Semantic, lexical, and multilingual search for your OGD metadata catalog.
# Clone the repository
git clone https://github.com/statistikZH/ogd_ai-search.git
cd ogd_ai-search
# Install dependencies
pip3 install uv
uv venv
source .venv/bin/activate
uv sync
# Create search index
# Run 01_mdv_search.ipynb to create the Weaviate search index
# Start the app
cd _streamlit
streamlit run ai-search.pySearch the Canton of Zurich's open government data catalog using hybrid search that combines lexical keyword matching with semantic similarity. The application supports multiple languages, including German and all European languages.
The search uses intfloat/multilingual-e5-small for embeddings via sentence-transformers—a multilingual model optimized for German with a 512-token context length. Search results are powered by Weaviate, an open-source vector database.
Semantic search finds text based on meaning rather than exact keywords. For example, searching for disease can return documents containing illness, virus, infection, treatment, or healthcare without the exact word disease appearing.

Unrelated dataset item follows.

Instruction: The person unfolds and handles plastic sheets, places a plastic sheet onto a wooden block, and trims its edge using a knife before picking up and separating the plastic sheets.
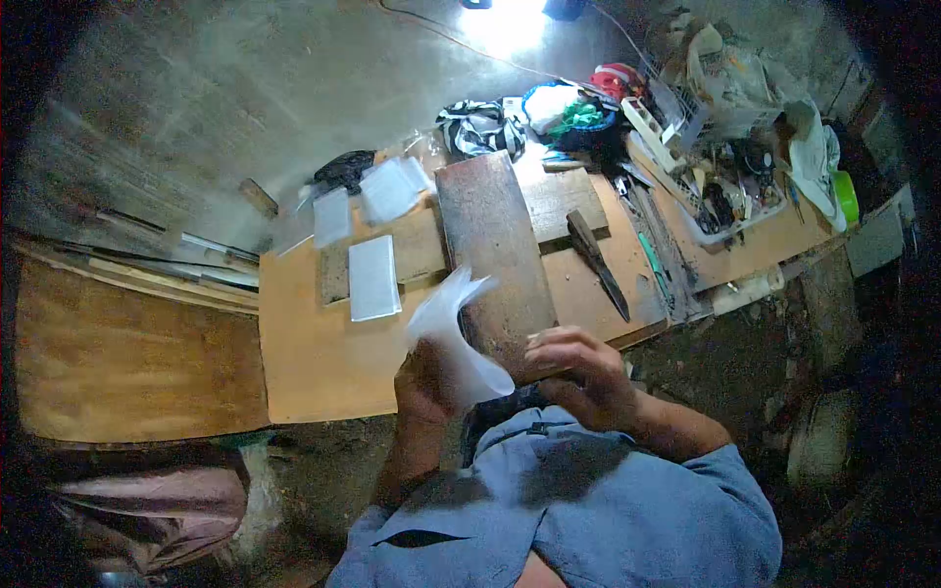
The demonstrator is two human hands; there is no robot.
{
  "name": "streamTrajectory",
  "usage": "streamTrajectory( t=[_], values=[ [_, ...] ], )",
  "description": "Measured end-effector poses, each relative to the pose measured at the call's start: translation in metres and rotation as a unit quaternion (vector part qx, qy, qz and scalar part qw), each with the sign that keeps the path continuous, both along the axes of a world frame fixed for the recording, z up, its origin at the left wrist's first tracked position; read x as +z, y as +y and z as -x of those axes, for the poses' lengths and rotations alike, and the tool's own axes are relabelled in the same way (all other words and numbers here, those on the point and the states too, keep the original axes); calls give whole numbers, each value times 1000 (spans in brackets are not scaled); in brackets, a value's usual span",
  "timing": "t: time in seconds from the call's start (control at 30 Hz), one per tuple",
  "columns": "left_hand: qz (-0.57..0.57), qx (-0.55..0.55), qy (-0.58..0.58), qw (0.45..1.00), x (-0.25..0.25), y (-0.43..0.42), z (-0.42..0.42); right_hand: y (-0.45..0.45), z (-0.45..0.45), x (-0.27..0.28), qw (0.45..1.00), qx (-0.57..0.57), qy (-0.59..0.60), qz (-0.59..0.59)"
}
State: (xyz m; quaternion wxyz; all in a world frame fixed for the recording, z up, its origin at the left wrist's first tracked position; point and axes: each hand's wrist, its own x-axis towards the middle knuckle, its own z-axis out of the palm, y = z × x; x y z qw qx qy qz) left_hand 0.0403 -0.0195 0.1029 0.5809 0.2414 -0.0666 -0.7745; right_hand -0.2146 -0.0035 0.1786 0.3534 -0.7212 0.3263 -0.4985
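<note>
The left hand [423, 384] grasps a curled sheaf of whitish sheets [453, 338] at the wooden plank's [498, 235] seven o'clock; the right hand [591, 377], at five, looks empty, fingers loosely bent. The sheaf seems light, floppy, easily creased, best pinched along its edges.

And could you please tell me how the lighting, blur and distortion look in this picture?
Head view: the lamp glares white at the top; the sheets in the left hand look blurred; corners fall dark; the table looks warped, probably by the lens.
</note>
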Motion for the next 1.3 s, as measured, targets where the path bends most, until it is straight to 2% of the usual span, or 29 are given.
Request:
streamTrajectory(
  t=[0.17,0.33,0.43,0.5,0.6,0.63,0.7,0.73,0.77,0.83,0.87,0.9,0.97,1.0,1.03,1.07,1.1,1.17,1.3],
  values=[
    [-11,22,-51,998,7,-3,6,1,-9,6,996,47,18,75],
    [-19,36,-88,995,9,-3,10,-5,-12,8,990,27,69,120],
    [-22,34,-122,992,17,-3,13,-6,-12,3,992,9,99,75],
    [-21,20,-143,989,23,-5,18,-8,-11,-2,985,18,165,38],
    [-25,-76,-150,986,26,-15,28,-12,-12,-14,986,31,163,1],
    [-21,-74,-147,986,22,-16,33,-14,-13,-15,986,32,166,5],
    [-62,-120,-21,991,5,-21,39,-21,-15,-19,992,17,27,-120],
    [-76,-181,-56,979,-9,-19,32,-31,-17,-27,996,-3,6,-94],
    [-72,-179,-55,980,-30,-16,25,-35,-15,-27,996,-1,8,-91],
    [-87,-191,-139,968,-28,-16,27,-44,-12,-19,977,-80,5,-197],
    [-77,-157,-209,962,-28,-7,32,-50,-9,-26,978,-80,-18,-192],
    [-76,-154,-205,963,-20,-6,37,-55,-7,-26,978,-78,-14,-191],
    [-65,-93,-312,943,-13,-4,42,-63,-4,-25,987,-103,-21,-124],
    [-65,-89,-308,945,-14,-5,41,-65,-5,-28,983,-114,-35,-136],
    [-14,-81,-314,946,-16,-5,39,-65,-4,-28,984,-110,-31,-135],
    [37,-72,-319,944,-19,-6,38,-64,-4,-24,967,-81,-77,-228],
    [38,-67,-316,946,-27,-9,38,-64,-3,-22,939,-53,-120,-319],
    [113,-33,-340,933,-45,-14,36,-67,-1,-23,948,-45,-110,-296],
    [81,-99,-289,949,-5,-12,39,-68,2,-24,962,-22,-52,-267]
  ],
)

Using statistical methods and Machine Learning, language models learn word and sentence similarities from large text corpora. While semantic search has many advantages, it is approximate rather than exact and may include false positives or miss relevant entries.
Hybrid search combines lexical and semantic approaches, delivering both exact keyword matches and semantically similar results.
Laure Stadler, Chantal Amrhein, Patrick Arnecke – Statistisches Amt Zürich: Team Data
Many thanks to Corinna Grobe and our former colleague Adrian Rupp.
We'd love to hear from you. Share your feedback or ideas by emailing us, opening an issue, or submitting a pull request.
We use Ruff for linting and code formatting with default settings.
This software (the Software) incorporates models (Models) from Hugging Face and others and has been developed according to and with the intent to be used under Swiss law. Please be aware that the EU Artificial Intelligence Act (EU AI Act) may, under certain circumstances, be applicable to your use of the Software. You are solely responsible for ensuring that your use of the Software as well as of the underlying Models complies with all applicable local, national and international laws and regulations. By using this Software, you acknowledge and agree (a) that it is your responsibility to assess which laws and regulations, in particular regarding the use of AI technologies, are applicable to your intended use and to comply therewith, and (b) that you will hold us harmless from any action, claims, liability or loss in respect of your use of the Software.